2.5. Reconstructing mtDNA of A. obtectus

We created random reads from the sequence data of mtDNA of A. obtectus for both references respectively proposed in Yao et al. (2017) (accession no. KX825864) and Sayadi et al. (2017) (accession no. MF925724). We adopted the same lengths of reads (90) and insertion (200 or 500) and the coverage (20) as for the phiX174. Then we applied for the best assembly program in the phiX174 trial for reconstructing the mtDNA of A. obtectus. We analyzed the resultant contigs in a similar way as those for the phiX174 data sets. But the mtDNA sequences are more than three times longer than that of phiX174, which hindered analyzing methods, such as using R diffobj libraries.

3. Results

3.1. Assembly Performance

Most contigs generated with assembly software were longer than the reference sequence. After the BLAST searches, most contigs had a pattern with defects concentrated on a small region. In other words, each contig contained an almost perfect copy of the reference. Analyses with diffobj searches confirmed this result, and the proportion of discrepancy equals to the following equation.

1 - \frac{L_{r}}{L_{c}}

where L_r and L_c are lengths of the reference and a contig, respectively.

Contigs generated by assembly methods consist of two groups based on the size: monomer and polymer ones (Figure 5). Monomer contigs are those with <6,200 bases. Polymer contigs include those with two- or threefold lengths of the reference. In the following, we explain the state of contigs for each assembly method.

FIGURE 5

Figure 5. Schematic linear representation of resultant contigs assuming that defect concentrated at the end of gene A. A monomer contig consisted of nearly a whole part of the reference (black) and a region mixing the rest of the reference and defects (gray). Trinity contigs included another complete reference. Minia contigs contained two perfect copies of the reference.

3.1.1. Polymer Contigs

Trinity returned all different contigs against 50 random read data sets, but the size of all of them was 10,795 bases. Each contig contained a perfect and an imperfect reference sequence concatenated in a line. Each imperfect reference had an extra paste margin, and its location was scattered all over among the 11 genes. The distribution was weakly biased to gene H (Chisq = 11.724, df = 6, P = 0.06841, Figure 6).

FIGURE 6

Figure 6. Circular histograms of defect locations on the reference for the nine assembly software.

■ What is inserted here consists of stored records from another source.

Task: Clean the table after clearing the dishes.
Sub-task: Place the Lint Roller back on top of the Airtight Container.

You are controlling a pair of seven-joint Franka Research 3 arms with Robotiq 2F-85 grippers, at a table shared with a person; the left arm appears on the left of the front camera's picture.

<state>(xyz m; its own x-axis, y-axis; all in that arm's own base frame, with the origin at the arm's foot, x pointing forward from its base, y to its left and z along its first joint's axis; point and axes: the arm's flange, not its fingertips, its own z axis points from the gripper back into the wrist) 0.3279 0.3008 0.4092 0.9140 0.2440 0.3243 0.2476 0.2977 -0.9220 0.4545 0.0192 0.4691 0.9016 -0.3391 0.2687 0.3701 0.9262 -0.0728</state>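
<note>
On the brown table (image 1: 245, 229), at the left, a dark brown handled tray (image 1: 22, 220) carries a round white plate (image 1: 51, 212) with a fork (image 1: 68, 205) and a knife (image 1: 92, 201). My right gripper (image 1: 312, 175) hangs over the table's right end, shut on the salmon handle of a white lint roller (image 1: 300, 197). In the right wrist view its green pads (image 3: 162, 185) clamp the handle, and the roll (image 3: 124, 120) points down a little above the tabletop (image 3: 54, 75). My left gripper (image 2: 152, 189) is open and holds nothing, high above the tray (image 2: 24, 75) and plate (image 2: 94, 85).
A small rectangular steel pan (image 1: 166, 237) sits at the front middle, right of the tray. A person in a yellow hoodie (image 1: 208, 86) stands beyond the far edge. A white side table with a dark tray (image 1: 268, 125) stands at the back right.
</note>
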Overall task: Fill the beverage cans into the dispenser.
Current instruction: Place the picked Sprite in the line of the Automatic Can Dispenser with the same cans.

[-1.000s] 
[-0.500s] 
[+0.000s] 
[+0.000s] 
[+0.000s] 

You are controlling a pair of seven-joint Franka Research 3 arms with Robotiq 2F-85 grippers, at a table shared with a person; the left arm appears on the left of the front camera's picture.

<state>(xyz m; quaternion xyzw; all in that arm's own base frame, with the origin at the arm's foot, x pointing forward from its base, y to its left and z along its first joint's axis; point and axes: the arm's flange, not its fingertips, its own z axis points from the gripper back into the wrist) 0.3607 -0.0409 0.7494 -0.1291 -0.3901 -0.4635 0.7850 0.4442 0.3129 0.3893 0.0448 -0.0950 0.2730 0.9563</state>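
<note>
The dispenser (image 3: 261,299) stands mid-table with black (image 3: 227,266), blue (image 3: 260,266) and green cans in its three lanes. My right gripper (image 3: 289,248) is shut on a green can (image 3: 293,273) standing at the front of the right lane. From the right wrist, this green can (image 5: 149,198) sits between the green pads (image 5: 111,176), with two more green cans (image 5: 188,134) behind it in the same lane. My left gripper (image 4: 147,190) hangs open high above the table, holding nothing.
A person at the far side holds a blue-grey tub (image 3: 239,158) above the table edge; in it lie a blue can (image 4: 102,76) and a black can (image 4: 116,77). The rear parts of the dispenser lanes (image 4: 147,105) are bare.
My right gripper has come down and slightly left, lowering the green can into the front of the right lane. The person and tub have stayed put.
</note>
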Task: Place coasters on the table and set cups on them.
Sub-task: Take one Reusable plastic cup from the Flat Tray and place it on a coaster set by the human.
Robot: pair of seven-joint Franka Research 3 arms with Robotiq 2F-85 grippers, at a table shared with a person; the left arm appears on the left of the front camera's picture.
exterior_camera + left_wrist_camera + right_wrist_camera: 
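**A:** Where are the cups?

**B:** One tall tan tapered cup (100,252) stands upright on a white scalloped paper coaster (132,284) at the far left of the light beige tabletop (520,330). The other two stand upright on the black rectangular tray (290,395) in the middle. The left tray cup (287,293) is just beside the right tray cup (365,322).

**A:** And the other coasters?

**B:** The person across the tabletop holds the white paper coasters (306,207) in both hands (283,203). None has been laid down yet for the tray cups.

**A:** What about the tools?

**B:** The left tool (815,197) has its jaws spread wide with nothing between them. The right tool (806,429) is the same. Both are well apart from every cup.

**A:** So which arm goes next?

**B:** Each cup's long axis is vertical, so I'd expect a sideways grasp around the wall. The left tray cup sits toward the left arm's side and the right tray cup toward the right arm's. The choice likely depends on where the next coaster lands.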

Minia returned 24 unique contigs with all of which had 16,189 bases. Each contig consisted of two complete and one incomplete copy of the reference sequence concatenated linearly. The defect parts were scattered among the incomplete reference but heavily biased to gene G compared to the reference (Chisq = 33.595, df = 6, P = 8.055E-06, Table 2, Figure 6).

TABLE 2

Table 2. Distribution of defects among the seven gene regions. For reference, gene sizes are indicated.

3.1.2. Monomer Contigs

A5miseq returned 11 unique contigs ranging from 5,461 to 5,465 bases. Fourteen and 36 contigs, respectively, had defects at genes A and H (Chisq = 56.996, df = 6, P = 1.831e-10, Figure 6). On the contrary, fermi returned four contigs for each random read data set. There were 191 unique contigs among them, ranging from 5,454 to 5,473 bases. Only 33 contigs among them passed BLAST searches for the reconstruction of 11 genes. But those 33 contigs had defects at small portions within gene D. Other contigs failed to reconstruct one of the genes of a (A), K, C, and D (not E) in the BLAST searches. One contig failed gene a (A). Fifty-two contigs failed gene K. Ninety-one contigs failed gene C. 15 contigs failed gene D (not E). Because of the high failure rate, we did not conduct diffobj analyses for Fermi contigs.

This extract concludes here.